=== Directions for this task ===
Every line of the data should be output word for word.

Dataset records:
----------------------------------------

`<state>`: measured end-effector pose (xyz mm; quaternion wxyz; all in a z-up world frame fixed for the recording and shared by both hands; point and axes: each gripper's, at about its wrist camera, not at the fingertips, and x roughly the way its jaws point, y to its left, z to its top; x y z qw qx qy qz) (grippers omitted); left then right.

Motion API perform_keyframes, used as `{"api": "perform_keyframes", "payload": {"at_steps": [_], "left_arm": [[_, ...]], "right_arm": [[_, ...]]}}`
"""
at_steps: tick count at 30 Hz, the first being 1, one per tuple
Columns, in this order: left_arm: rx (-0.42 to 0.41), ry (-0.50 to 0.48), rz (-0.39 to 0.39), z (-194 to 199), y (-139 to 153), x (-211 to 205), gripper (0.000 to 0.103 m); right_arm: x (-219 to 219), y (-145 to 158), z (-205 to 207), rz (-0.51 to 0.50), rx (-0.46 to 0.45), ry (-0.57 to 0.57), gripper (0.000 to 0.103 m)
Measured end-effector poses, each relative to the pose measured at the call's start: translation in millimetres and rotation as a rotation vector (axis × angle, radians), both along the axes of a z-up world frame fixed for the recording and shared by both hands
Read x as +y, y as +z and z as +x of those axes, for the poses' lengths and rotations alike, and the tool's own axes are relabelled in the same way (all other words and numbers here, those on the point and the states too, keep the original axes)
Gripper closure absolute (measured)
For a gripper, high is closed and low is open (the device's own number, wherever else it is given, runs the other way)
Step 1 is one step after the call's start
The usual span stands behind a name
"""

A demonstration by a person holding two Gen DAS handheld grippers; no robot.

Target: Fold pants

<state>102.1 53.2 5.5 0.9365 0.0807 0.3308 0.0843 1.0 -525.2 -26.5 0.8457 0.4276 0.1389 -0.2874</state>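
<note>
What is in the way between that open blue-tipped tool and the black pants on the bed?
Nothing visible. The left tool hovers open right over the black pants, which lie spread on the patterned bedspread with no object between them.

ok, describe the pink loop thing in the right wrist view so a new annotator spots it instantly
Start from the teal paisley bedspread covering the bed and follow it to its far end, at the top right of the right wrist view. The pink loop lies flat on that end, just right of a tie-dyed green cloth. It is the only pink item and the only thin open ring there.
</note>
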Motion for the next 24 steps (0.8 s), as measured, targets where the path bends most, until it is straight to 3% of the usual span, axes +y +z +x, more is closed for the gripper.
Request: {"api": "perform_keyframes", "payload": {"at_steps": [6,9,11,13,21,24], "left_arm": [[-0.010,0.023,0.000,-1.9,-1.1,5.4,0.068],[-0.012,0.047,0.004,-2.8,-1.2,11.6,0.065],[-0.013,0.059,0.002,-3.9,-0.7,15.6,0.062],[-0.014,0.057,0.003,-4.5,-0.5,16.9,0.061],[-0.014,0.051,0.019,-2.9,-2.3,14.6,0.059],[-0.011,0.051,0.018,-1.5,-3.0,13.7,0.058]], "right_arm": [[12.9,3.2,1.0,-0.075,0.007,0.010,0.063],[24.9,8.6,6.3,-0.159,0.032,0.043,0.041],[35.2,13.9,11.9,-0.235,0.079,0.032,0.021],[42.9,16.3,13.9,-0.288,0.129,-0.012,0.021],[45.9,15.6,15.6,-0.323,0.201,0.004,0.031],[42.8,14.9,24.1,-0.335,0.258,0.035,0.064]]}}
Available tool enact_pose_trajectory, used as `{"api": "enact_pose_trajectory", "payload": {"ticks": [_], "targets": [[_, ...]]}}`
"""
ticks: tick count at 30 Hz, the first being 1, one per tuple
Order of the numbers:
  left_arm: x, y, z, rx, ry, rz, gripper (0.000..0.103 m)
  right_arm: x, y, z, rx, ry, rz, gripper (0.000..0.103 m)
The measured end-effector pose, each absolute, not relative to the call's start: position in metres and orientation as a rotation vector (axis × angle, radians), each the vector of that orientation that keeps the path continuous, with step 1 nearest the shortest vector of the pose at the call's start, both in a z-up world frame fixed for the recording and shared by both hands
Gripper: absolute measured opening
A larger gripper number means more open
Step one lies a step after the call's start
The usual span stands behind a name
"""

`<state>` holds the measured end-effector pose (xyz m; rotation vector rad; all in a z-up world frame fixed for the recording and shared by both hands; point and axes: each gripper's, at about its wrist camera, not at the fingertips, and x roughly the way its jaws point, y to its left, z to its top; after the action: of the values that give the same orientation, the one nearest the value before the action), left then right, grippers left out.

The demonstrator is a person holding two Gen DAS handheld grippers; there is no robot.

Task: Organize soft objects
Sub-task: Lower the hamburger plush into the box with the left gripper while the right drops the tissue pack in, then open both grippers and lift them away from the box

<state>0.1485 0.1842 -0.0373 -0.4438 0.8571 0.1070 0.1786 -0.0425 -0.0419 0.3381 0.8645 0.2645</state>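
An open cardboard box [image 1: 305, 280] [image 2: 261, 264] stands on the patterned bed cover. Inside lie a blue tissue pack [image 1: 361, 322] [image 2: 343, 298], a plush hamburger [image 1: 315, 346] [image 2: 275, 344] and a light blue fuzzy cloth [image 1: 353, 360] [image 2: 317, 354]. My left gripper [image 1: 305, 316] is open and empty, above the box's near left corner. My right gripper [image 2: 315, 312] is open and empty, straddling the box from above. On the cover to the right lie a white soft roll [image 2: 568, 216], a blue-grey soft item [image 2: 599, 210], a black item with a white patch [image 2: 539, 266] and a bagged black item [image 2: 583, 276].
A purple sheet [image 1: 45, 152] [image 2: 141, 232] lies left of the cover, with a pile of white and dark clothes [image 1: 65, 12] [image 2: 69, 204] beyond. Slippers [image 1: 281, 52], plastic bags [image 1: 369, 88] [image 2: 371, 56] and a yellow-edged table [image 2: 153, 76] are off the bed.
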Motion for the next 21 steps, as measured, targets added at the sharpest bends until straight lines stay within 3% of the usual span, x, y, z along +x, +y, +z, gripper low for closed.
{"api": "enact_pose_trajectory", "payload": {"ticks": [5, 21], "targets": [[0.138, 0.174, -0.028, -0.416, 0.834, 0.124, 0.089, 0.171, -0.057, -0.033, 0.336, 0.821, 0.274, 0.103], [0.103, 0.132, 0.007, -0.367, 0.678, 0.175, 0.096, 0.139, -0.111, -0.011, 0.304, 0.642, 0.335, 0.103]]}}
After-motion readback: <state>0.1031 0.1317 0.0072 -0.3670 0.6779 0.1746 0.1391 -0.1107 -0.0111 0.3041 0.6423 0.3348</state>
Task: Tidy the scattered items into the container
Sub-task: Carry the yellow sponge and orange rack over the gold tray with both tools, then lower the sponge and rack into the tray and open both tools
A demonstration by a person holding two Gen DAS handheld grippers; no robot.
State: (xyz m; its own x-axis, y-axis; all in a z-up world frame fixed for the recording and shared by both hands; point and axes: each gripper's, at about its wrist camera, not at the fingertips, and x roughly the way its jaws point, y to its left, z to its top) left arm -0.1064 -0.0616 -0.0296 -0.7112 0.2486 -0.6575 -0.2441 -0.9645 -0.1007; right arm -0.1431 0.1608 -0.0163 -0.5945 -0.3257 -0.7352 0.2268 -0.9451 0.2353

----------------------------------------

=== Response for this exercise ===
`<state>`: measured end-effector pose (xyz mm; quaternion wxyz; all in a z-up world frame fixed for the recording and shared by both hands; point and axes: each gripper's, at about its wrist camera, not at the fingertips, and x roughly the way its jaws point, y to its left, z to its top; x y z qw qx qy qz) (grippers omitted); left then right.

Motion API perform_keyframes, used as `{"api": "perform_keyframes", "payload": {"at_steps": [_], "left_arm": [[_, ...]], "right_arm": [[_, ...]]}}`
"""
at_steps: tick count at 30 Hz, the first being 1, one per tuple
Columns, in this order: left_arm: rx (-0.42 to 0.41), ry (-0.50 to 0.48), rz (-0.39 to 0.39), z (-194 to 199), y (-139 to 153), x (-211 to 205), gripper (0.000 to 0.103 m); right_arm: x (-219 to 219), y (-145 to 158), z (-205 to 207), rz (-0.51 to 0.50), rx (-0.46 to 0.45), ry (-0.57 to 0.57), gripper (0.000 to 0.103 m)
Measured end-effector poses, each relative to the pose measured at the call's start: translation in millimetres and rotation as a rotation vector (axis × angle, radians), both along the axes of a z-up world frame fixed for the recording and shared by both hands
Read x as +y, y as +z and z as +x of those axes, for the poses' lengths and rotations alike, and the tool's own axes are relabelled in the same way (all other words and numbers here, those on the point and the states too, keep the original axes)
Gripper closure absolute (measured)
For a gripper, high is closed and low is open (the device's own number, wherever else it is given, runs the other way)
Step 1 is one step after the call's start
The usual span stands behind a name
"""

A demonstration by a person holding two Gen DAS handheld grippers; no robot.

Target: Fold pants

<state>102.1 53.2 5.5 0.9365 0.0807 0.3308 0.0843 1.0 -525.2 -26.5 0.8457 0.4276 0.1389 -0.2874</state>
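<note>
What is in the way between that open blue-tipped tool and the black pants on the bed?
Nothing visible. The left tool hovers open right over the black pants, which lie spread on the patterned bedspread with no object between them.

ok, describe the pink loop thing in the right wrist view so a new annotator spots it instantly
Start from the teal paisley bedspread covering the bed and follow it to its far end, at the top right of the right wrist view. The pink loop lies flat on that end, just right of a tie-dyed green cloth. It is the only pink item and the only thin open ring there.
</note>
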Motion for the next 24 steps (0.8 s), as measured, targets where the path bends most, until it is straight to 3% of the usual span, axes +y +z +x, more is closed for the gripper.
Request: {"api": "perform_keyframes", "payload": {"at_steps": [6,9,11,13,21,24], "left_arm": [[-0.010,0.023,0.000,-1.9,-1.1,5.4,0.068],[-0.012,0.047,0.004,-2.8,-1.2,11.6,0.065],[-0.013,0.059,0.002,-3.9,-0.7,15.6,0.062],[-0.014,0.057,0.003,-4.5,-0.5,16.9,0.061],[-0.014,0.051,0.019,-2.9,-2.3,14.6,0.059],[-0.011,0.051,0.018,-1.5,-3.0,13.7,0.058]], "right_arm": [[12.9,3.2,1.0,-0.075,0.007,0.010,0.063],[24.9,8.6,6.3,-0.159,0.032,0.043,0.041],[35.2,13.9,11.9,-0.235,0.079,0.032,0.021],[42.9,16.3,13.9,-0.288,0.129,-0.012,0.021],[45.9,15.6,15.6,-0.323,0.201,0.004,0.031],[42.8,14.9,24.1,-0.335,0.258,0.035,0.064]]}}
Available tool enact_pose_trajectory, used as `{"api": "enact_pose_trajectory", "payload": {"ticks": [_], "targets": [[_, ...]]}}`
"""
ticks: tick count at 30 Hz, the first being 1, one per tuple
Order of the numbers:
  left_arm: x, y, z, rx, ry, rz, gripper (0.000..0.103 m)
  right_arm: x, y, z, rx, ry, rz, gripper (0.000..0.103 m)
The measured end-effector pose, each absolute, not relative to the call's start: position in metres and orientation as a rotation vector (axis × angle, radians), each the vector of that orientation that keeps the path continuous, with step 1 nearest the shortest vector of the pose at the call's start, both in a z-up world frame fixed for the recording and shared by both hands
Gripper: absolute measured opening
A larger gripper number means more open
Step one lies a step after the call's start
The usual span stands behind a name
"""

`<state>` holds the measured end-effector pose (xyz m; rotation vector rad; all in a z-up world frame fixed for the recording and shared by both hands; point and axes: each gripper's, at about its wrist camera, not at the fingertips, and x roughly the way its jaws point, y to its left, z to its top; after the action: of the values that give the same orientation, the one nearest the value before the action), left then right, grippers left out.

The demonstrator is a person holding two Gen DAS handheld grippers; there is no robot.

Task: Organize soft objects
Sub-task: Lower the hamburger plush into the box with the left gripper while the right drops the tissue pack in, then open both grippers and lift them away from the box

<state>0.1485 0.1842 -0.0373 -0.4438 0.8571 0.1070 0.1786 -0.0425 -0.0419 0.3381 0.8645 0.2645</state>
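An open cardboard box [image 1: 305, 280] [image 2: 261, 264] stands on the patterned bed cover. Inside lie a blue tissue pack [image 1: 361, 322] [image 2: 343, 298], a plush hamburger [image 1: 315, 346] [image 2: 275, 344] and a light blue fuzzy cloth [image 1: 353, 360] [image 2: 317, 354]. My left gripper [image 1: 305, 316] is open and empty, above the box's near left corner. My right gripper [image 2: 315, 312] is open and empty, straddling the box from above. On the cover to the right lie a white soft roll [image 2: 568, 216], a blue-grey soft item [image 2: 599, 210], a black item with a white patch [image 2: 539, 266] and a bagged black item [image 2: 583, 276].
A purple sheet [image 1: 45, 152] [image 2: 141, 232] lies left of the cover, with a pile of white and dark clothes [image 1: 65, 12] [image 2: 69, 204] beyond. Slippers [image 1: 281, 52], plastic bags [image 1: 369, 88] [image 2: 371, 56] and a yellow-edged table [image 2: 153, 76] are off the bed.
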Motion for the next 21 steps, as measured, targets added at the sharpest bends until straight lines stay within 3% of the usual span, x, y, z along +x, +y, +z, gripper low for closed.
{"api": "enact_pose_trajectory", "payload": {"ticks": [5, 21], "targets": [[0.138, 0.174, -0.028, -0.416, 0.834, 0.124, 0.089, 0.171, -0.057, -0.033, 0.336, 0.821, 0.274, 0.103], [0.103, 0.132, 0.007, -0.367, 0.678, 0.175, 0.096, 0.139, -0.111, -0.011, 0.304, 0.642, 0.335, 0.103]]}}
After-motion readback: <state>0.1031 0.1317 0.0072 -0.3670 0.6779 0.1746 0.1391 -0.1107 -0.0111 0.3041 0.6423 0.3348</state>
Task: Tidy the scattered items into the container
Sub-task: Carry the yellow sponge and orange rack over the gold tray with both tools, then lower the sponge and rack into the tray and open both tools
A demonstration by a person holding two Gen DAS handheld grippers; no robot.
State: (xyz m; its own x-axis, y-axis; all in a z-up world frame fixed for the recording and shared by both hands; point and axes: each gripper's, at about its wrist camera, not at the fingertips, and x roughly the way its jaws point, y to its left, z to its top) left arm -0.1064 -0.0616 -0.0296 -0.7112 0.2486 -0.6575 -0.2441 -0.9645 -0.1007; right arm -0.1431 0.1608 -0.0163 -0.5945 -0.3257 -0.7352 0.2268 -0.9451 0.2353

The reply to this exercise is complete.